L’artiste quittera le Québec le 29 août en soirée pour arriver au Japon le 31. «J’arrive à l’avance parce que mon installation requiert beaucoup de temps de préparation», dit-elle.

Chantal Brulotte offrira au Japon une adaptation de son exposition, celle-là même qu’elle a proposée au Mexique et ici, à Victoriaville, en début d’année.

«À partir d’un poème que m’a écrit Jean-Guy Lafrance en 2006, je découpe des mots que je vais flotter dans les airs. Le poème se lit comme s’il était dans un livre dans l’espace», explique-t-elle.

Pour cette exposition, l’artiste sylvifranche utilise le quart du poème. «J’ai choisi les parties les plus significatives pour moi et qui touchent un peu plus les étrangers», note-t-elle.

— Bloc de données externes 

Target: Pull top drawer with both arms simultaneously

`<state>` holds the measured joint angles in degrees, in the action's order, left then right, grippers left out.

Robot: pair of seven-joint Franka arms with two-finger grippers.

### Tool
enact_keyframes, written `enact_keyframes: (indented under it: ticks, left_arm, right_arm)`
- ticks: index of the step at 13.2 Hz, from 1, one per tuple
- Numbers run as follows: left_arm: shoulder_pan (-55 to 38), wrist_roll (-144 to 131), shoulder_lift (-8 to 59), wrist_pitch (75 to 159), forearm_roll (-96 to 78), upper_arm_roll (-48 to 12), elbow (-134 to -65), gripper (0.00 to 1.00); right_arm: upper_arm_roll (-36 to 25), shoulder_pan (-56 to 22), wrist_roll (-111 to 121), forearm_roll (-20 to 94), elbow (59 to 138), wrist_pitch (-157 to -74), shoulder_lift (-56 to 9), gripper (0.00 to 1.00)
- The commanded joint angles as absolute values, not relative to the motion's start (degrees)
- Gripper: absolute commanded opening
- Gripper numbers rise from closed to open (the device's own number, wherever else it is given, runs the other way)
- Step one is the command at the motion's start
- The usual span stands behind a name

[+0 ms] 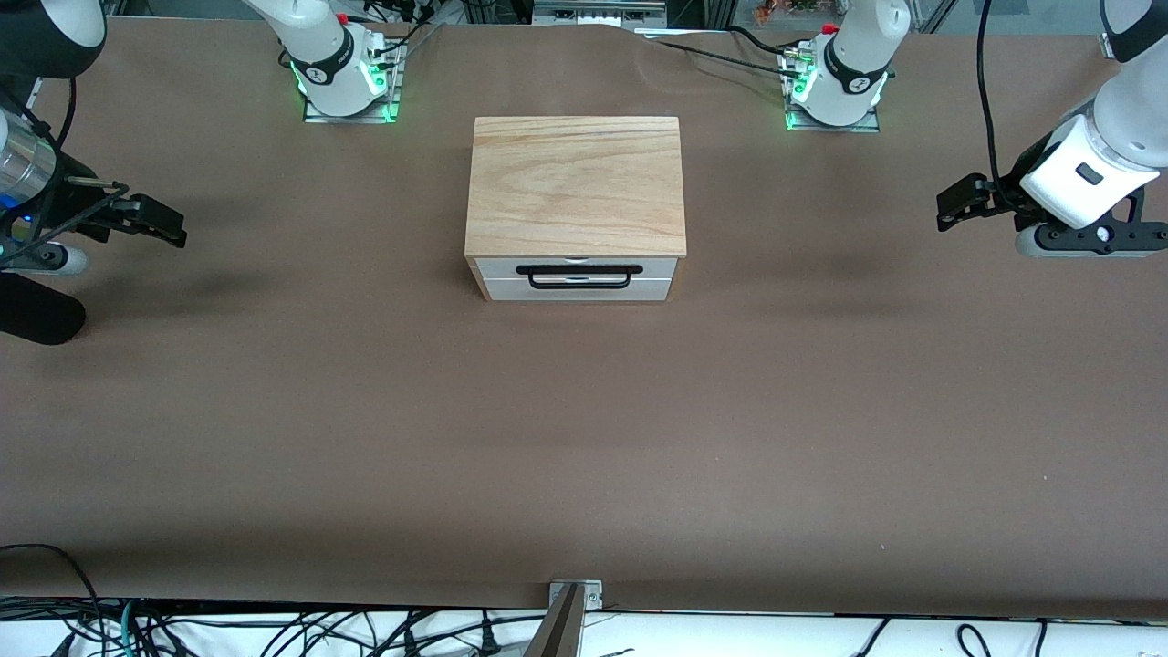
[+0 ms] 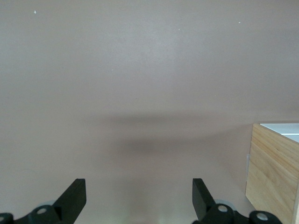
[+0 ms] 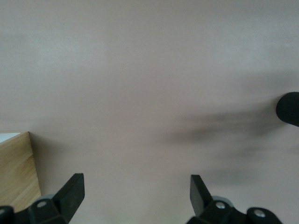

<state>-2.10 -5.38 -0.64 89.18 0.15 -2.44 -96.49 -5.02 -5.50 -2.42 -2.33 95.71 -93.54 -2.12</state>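
The top drawer (image 1: 497, 268) is shut in the wooden box (image 1: 575, 182) at the table's middle; its white front and long black bar handle (image 1: 578, 269) face the front camera. Its inside is hidden. My left gripper (image 1: 954, 205) is open and empty, above the table toward the left arm's end, well apart from the box. My right gripper (image 1: 164, 224) is open and empty, above the table toward the right arm's end, equally far off. The left wrist view shows open fingers (image 2: 74, 198) and a box corner (image 2: 273, 168). The right wrist view shows open fingers (image 3: 72, 193) and a box corner (image 3: 16, 168).
The brown table (image 1: 584, 438) stretches wide around the box. Both arm bases (image 1: 342, 78) (image 1: 835, 87) stand beside the box's back corners. A black rounded part (image 1: 36, 315) lies near the right gripper and shows in the right wrist view (image 3: 289, 108). Cables run along the table's front edge.
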Motion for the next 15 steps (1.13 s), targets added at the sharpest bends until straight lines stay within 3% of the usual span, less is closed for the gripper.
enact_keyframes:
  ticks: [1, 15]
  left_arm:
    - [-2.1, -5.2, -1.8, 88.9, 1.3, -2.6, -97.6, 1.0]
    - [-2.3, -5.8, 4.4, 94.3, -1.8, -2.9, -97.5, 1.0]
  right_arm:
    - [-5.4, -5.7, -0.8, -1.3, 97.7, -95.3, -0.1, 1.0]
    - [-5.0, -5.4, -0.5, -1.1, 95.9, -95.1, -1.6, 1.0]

Chantal Brulotte proposera aussi Cocon (génèse), une vidéo témoignant d’une performance réalisée en 2004 avec sa fille qui l’enveloppait avec des couches de cellophane. «Ça traite des relations filiales et maternelles. Ça parle également des dépendances qui s’inversent avec le temps», précise l’artiste.

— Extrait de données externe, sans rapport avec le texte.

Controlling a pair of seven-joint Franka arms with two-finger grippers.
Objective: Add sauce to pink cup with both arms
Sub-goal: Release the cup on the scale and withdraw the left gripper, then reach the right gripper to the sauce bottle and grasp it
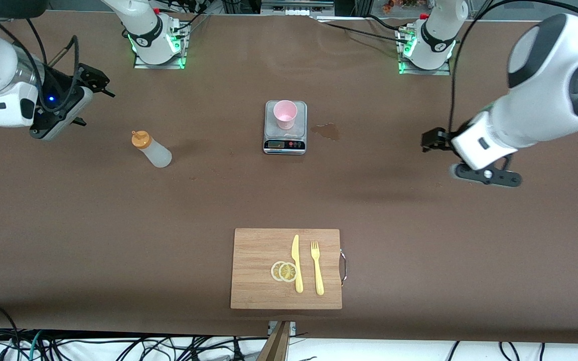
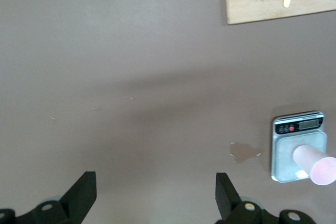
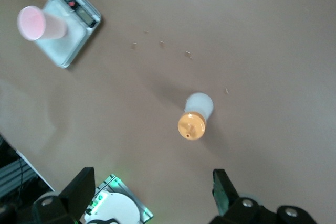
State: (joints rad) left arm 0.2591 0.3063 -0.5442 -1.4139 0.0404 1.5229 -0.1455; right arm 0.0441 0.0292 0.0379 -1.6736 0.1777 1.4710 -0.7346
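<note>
Both black end effectors hang wide open and empty over the brown worktop (image 1: pixel 118 210): left end effector (image 2: pixel 155 192) near the grey scale (image 1: pixel 285 128), right end effector (image 3: pixel 152 190) near the translucent orange-capped squeeze bottle (image 1: pixel 151 149).

So my whole workspace is one big brown table (image 1: pixel 118 240) with a matte cover, and there's a damp-looking stain (image 1: pixel 327 131) near the middle. At the camera-side edge a wooden beam (image 1: pixel 278 342) pokes out from underneath, over a pale floor (image 1: pixel 394 351) with black cables (image 1: pixel 118 347) tangled everywhere. Up by the bases, more cables and metal framing (image 1: pixel 289 7). Lighting is even and soft.
</note>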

Un troisième élément marquera le passage de Chantal Brulotte en sol japonais, une action interactive. «J’inviterai les artistes et le public à fabriquer de petites embarcations. Le but, l’idée, c’est l’échange et c’est laisser quelque chose de tangible aux participants, c’est laisser des traces», signale-t-elle.

Il s’agira de la première visite de l’artiste des Bois-Francs au Japon. «J’espère que ça ne sera pas la dernière», confie celle dont la feuille de route est fort garnie, cumulant de nombreuses expositions individuelles et collectives et des participations à plusieurs événements spéciaux.

Son art l’a également mené en Bulgarie.

Depuis 2006, Chantal Brulotte enseigne les arts plastiques au cégep de Sainte-Foy, boulot qu’elle reprendra à son retour du Japon le 8 septembre.